→ **PROBLEM TO SOLVE**
Without omitting anything, retype the data that follows.

→ **GIVEN MATERIAL**
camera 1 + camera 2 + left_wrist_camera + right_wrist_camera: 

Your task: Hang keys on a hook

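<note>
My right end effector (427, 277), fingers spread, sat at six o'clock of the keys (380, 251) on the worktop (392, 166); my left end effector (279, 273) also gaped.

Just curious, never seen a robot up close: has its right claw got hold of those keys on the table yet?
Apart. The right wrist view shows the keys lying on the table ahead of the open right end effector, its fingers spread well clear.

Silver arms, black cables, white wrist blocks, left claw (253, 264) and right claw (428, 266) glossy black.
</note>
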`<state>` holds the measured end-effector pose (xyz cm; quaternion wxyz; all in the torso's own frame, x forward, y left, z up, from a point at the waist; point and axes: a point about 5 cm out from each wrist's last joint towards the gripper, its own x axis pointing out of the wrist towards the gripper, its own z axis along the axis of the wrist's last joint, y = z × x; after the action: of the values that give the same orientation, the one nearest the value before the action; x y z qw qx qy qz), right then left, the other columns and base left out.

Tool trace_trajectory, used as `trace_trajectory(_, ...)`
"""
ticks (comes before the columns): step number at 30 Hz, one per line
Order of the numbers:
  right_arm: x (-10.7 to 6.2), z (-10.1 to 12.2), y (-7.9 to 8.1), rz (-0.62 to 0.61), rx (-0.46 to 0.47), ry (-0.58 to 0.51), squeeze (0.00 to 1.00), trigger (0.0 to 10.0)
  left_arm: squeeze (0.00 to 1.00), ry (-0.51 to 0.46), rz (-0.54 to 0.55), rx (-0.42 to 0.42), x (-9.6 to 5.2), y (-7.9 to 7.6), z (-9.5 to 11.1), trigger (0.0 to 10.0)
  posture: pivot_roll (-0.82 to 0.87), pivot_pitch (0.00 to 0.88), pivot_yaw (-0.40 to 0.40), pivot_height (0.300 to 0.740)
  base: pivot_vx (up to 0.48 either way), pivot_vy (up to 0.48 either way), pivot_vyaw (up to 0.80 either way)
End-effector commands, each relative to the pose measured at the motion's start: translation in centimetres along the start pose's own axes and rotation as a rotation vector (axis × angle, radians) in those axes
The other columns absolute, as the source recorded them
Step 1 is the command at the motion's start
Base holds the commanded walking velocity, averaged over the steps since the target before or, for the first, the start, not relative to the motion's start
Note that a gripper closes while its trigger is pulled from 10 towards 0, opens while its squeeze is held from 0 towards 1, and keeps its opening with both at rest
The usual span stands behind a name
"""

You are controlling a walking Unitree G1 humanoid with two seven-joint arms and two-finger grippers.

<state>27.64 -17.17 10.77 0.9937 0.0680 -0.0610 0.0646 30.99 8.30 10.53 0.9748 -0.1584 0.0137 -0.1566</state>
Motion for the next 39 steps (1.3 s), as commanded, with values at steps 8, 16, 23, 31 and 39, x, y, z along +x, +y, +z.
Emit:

→ **SOLUTION TO THIS PROBLEM**
camera 1 + camera 2 + left_wrist_camera + right_wrist_camera: 

Your task: Hang keys on a hook

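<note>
My right end effector (427, 277), fingers spread, sat at six o'clock of the keys (380, 251) on the worktop (392, 166); my left end effector (279, 273) also gaped.

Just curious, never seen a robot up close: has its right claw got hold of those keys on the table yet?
Apart. The right wrist view shows the keys lying on the table ahead of the open right end effector, its fingers spread well clear.

Silver arms, black cables, white wrist blocks, left claw (253, 264) and right claw (428, 266) glossy black.
</note>
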`<state>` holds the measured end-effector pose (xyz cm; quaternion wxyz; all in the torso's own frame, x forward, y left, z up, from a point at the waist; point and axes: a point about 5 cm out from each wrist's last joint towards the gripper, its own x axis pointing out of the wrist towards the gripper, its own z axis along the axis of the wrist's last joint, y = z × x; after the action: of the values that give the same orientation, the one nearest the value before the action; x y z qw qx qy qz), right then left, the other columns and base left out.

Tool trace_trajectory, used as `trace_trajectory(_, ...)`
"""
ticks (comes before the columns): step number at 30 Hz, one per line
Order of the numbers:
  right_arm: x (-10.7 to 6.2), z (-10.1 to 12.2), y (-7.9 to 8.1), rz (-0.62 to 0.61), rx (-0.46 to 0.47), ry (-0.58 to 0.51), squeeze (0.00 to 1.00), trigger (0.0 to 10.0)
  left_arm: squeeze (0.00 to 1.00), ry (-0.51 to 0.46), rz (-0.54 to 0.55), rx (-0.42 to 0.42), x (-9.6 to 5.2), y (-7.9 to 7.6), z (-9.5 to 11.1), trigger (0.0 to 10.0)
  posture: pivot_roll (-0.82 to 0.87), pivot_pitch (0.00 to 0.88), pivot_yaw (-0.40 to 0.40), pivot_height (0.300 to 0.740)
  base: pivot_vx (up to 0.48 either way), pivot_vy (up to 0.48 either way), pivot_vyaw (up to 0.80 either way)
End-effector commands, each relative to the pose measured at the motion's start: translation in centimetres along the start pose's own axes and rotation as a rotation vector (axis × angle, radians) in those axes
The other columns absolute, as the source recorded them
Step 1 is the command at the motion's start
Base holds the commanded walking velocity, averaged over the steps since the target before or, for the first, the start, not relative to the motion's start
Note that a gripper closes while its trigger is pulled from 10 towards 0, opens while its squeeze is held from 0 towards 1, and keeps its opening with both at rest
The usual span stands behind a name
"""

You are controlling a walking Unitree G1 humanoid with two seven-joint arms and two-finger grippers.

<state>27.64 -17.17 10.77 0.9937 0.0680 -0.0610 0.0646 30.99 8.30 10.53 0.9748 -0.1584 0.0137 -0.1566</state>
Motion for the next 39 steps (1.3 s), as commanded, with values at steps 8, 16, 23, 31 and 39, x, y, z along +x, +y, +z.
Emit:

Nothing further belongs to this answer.